E quanto a Costantino, non dobbiamo di nuovo riflettere sulla sua figura, sugli scopi della sua opera, sintetizzati dal motto «un Dio-un imperatore-un impero-una chiesa-una fede» (Küng, op. cit., p. 188)? Non abbiamo ancora bisogno di «scuotere la polvere imperiale che si è depositata, dopo Costantino, sul trono di San Pietro»? (Congar, Pour une église servante et pauvre, Cerf 1963, p. 119).

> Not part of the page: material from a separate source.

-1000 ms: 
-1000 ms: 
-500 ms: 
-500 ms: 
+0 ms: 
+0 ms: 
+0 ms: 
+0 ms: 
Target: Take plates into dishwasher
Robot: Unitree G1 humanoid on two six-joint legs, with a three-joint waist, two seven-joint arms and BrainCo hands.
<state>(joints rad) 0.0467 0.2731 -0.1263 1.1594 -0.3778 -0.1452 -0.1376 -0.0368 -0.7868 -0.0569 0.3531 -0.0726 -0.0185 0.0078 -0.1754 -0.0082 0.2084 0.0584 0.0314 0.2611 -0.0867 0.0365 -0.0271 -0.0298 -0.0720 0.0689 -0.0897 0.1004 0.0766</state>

Chi era Costantino? Un autocrate sanguinario che ha fatto uccidere Licinio e i suoi cortigiani (nel 325), suo figlio Crispo e sua moglie Fausta (nel 326, dopo Nicea). A questi crimini si aggiunge l’assassinio di suo suocero e di tre cognati (Storia della Chiesa diretta da Fliche e Martin, Lice 1940, p. 67 e Nouvelle Histoire de l’Eglise di Daniélou-Marrou, Seuil 1963, p. 276). Convoca il Concilio di Nicea in cui su trecento vescovi solo quattro provengono dall’Occidente latino e condanna all’esilio i pochi (?!) oppositori (Daniélou, op. cit., pp. 292 e 294).

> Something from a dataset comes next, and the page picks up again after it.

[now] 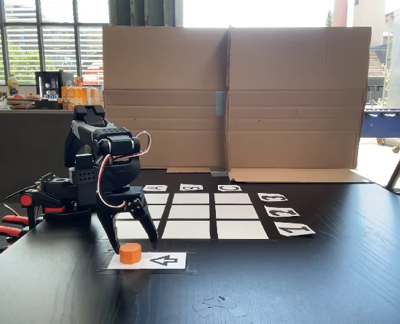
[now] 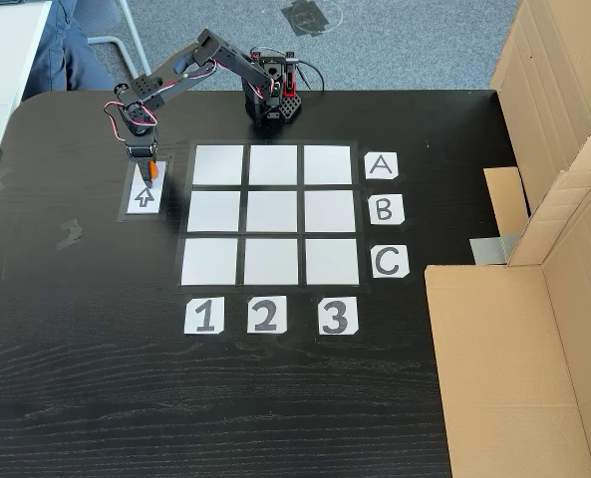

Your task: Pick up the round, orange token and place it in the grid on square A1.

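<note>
The round orange token (image 1: pixel 130 253) sits on the left end of a white card with a black arrow (image 1: pixel 164 260), near the table's front in a fixed view. My gripper (image 1: pixel 133 247) points straight down over it and is open, one black finger on each side of the token and the tips down near its top. From above, the gripper (image 2: pixel 147 167) covers most of the token (image 2: pixel 151 177). The grid (image 2: pixel 272 215) lies just beside the card. Square A1 (image 2: pixel 218 165) is the bare white corner cell nearest the card, and it is partly behind my fingers as square A1 (image 1: pixel 128 231).
A tall cardboard wall (image 1: pixel 233 94) stands behind the grid, and the same cardboard (image 2: pixel 564 199) is along the right side from above. The arm's base (image 2: pixel 272 100) is at the table's far edge, and red clamps (image 1: pixel 7 226) are at the left edge.
</note>
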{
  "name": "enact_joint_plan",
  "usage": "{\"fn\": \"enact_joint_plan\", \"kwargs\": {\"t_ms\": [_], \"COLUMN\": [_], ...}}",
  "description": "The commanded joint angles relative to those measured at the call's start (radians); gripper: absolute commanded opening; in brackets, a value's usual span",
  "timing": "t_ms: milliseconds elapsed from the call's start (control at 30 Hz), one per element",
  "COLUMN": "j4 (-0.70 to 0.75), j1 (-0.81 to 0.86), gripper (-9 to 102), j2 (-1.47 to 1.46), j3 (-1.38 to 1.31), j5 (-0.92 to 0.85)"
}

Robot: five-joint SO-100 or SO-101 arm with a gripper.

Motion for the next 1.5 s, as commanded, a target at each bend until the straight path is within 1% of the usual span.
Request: {"fn": "enact_joint_plan", "kwargs": {"t_ms": [0, 467, 800, 1067, 1467], "j4": [-0.003, -0.006, -0.006, -0.006, -0.006], "j1": [-0.008, -0.003, 0.002, 0.005, 0.023], "gripper": [30, 29, 23, 20, 20], "j2": [0.005, -0.021, -0.026, -0.04, -0.043], "j3": [-0.044, -0.06, -0.075, -0.094, -0.129], "j5": [0.014, 0.014, 0.014, 0.014, 0.014]}}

Il segreto dei Vangeli canonici

Anche lasciando da parte i mezzi e i fini dell’imperatore, che cosa ci dice oggi il Simbolo niceno? Quanta teologia ellenistica e quanto poco annuncio evangelico! Dove è l’annuncio del Regno? Viene spostato in un tempo senza tempo, dopo il Giudizio. Dove è la misericordia di Dio? Il perdono sembra essere solo la conseguenza automatica di un solo battesimo. E il perdono reciproco? E il pane quotidiano? E le Beatitudini? E le antitesi del discorso della montagna? E il «lasciare tutto»? E il primato dell’Amore? E il gioioso coraggio nelle inevitabili persecuzioni? E la contrapposizione col Mondo? Eppure Gesù mai ha detto: «Parla come me»; ma ha detto: «Seguimi» (Küng, op. cit., p. 60).

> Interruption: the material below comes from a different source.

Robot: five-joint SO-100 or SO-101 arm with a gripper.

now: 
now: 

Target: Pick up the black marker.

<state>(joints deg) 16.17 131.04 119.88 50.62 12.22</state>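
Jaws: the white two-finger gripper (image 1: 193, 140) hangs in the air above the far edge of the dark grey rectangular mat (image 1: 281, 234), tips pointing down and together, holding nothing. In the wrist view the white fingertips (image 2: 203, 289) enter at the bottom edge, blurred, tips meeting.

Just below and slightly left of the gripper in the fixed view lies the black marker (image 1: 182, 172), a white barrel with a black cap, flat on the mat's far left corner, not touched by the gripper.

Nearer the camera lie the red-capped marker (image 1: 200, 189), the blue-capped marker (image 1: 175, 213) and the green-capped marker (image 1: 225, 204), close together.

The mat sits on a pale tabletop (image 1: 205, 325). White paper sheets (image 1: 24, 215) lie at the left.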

Gli studi più recenti sui vangeli hanno messo in luce che, proprio dai vangeli canonici, non dai vangeli apocrifi, possiamo scoprire nuove cose su Gesù, possiamo scoprirne gli autentici tratti umani, anche se non si può farne venire fuori un best seller. Dai racconti dell’infanzia a quelli sul Battista, dai «cugini» di Gesù al «primato di Pietro», da molti miracoli alle profezie ex eventu, quante sono le modifiche apportate dalla chiesa primitiva! E quanto potrebbe essere fecondo, soprattutto oggi, l’annuncio gioioso del Regno imminente, annuncio che probabilmente risale allo stesso Gesù!

E allora è da buttare tutto ciò che appare come opera della comunità primitiva? No. Essa ha messo in bocca a Gesù quello che sentiva essere l’esigenza dei tempi, la parola di Gesù detta in quel momento. Anche noi dobbiamo fare altrettanto. «Al di là, e più profonda delle differenze temporali, vi è una contemporaneità degli uomini di tutti i tempi... La storia delle “parole di Dio” rivolte ad altri uomini nel passato è per l’uomo concreto di oggi una guida, che lo abilita a intendere la “parola” personalmente a lui rivolta. Gli scritti sacri dovrebbero dunque considerarsi, piuttosto che il codice della rivelazione, come la sua viva giurisprudenza, come il “canone”, come la “regola” della rivelazione» (Miegge, Per una Fede, Claudiana 1991, p. 36).

Questo è il compito dei veri teologi e dei curatori di anime. Affinché il grande pubblico non cada nella trappola dei best seller, occorre che i membri di tutte le chiese vengano informati dei risultati della ricerca biblica in modo comprensibile e coinvolgente. Solo così la parola di Gesù giungerà fino a noi.